**EXERCISE DIRECTIONS**
In the data below, find the line that contains "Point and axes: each" and the line that contains "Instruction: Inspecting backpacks". Copy both, plus every line between them, exactly.

[THE DATA Boundary: Start]

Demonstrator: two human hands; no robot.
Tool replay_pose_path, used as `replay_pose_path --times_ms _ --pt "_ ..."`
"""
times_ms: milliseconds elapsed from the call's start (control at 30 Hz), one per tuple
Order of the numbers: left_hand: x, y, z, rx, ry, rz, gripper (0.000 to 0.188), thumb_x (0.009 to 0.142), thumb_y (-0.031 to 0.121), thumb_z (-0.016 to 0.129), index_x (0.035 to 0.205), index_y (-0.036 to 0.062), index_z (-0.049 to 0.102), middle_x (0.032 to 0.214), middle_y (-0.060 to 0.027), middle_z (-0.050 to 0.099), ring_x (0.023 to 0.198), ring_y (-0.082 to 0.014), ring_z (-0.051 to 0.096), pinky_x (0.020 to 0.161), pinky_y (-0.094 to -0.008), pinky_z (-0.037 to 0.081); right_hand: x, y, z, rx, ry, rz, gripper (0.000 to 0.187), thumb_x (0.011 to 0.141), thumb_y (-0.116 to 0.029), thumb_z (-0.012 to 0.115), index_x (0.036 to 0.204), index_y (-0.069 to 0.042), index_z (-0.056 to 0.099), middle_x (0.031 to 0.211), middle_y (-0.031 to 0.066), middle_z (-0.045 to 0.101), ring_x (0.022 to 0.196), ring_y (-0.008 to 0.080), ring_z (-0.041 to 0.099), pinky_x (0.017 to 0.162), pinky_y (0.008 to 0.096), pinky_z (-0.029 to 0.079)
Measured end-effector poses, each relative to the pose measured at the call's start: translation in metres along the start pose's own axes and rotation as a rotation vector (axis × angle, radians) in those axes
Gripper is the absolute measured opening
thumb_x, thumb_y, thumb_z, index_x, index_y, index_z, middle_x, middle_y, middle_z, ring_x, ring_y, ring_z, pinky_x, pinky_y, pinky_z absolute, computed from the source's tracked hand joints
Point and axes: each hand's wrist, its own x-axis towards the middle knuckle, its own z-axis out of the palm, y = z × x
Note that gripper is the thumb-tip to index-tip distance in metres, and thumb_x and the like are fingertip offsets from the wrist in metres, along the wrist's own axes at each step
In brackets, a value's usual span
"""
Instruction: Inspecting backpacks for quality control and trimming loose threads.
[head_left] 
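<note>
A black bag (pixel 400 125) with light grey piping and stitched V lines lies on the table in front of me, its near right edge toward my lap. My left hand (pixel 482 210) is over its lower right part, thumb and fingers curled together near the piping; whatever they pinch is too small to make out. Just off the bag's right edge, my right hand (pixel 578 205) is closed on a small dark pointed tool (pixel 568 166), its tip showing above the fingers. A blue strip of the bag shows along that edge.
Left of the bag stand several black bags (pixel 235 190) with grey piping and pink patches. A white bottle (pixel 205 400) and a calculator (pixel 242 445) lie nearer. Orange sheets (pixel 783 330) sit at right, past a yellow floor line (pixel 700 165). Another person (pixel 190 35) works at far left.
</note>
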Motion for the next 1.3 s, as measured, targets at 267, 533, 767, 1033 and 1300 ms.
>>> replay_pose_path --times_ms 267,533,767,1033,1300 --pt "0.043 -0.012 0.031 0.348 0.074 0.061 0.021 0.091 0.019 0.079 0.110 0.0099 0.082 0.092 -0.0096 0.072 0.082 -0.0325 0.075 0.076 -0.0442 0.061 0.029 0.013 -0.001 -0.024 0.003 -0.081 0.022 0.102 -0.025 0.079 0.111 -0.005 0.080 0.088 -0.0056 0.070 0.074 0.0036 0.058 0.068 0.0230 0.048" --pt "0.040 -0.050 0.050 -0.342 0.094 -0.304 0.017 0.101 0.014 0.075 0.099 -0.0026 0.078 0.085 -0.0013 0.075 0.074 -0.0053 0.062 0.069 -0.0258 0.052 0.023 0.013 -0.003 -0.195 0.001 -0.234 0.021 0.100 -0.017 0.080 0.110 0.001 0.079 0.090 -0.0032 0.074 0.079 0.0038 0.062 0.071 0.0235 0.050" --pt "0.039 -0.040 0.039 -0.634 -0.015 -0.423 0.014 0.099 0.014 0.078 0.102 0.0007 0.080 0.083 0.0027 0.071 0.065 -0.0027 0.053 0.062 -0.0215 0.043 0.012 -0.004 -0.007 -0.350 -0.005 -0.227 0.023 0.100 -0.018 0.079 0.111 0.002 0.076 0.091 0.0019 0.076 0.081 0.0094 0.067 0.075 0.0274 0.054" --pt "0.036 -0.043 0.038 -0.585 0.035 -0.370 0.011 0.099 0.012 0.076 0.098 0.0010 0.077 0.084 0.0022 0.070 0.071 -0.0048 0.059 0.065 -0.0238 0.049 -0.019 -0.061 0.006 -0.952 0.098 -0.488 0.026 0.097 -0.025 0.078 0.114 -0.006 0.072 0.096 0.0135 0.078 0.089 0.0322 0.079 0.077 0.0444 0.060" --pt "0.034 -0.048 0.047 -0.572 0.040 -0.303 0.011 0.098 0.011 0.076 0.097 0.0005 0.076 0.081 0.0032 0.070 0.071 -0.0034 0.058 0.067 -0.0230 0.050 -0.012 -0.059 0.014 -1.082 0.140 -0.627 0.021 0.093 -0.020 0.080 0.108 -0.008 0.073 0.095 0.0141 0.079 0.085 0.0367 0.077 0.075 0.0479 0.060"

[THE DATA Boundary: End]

**OUTPUT FOR THIS TASK**
Point and axes: each hand's wrist, its own x-axis towards the middle knuckle, its own z-axis out of the palm, y = z × x
Note that gripper is the thumb-tip to index-tip distance in metres, and thumb_x and the like are fingertip offsets from the wrist in metres, along the wrist's own axes at each step
In brackets, a value's usual span
"""
Instruction: Inspecting backpacks for quality control and trimming loose threads.

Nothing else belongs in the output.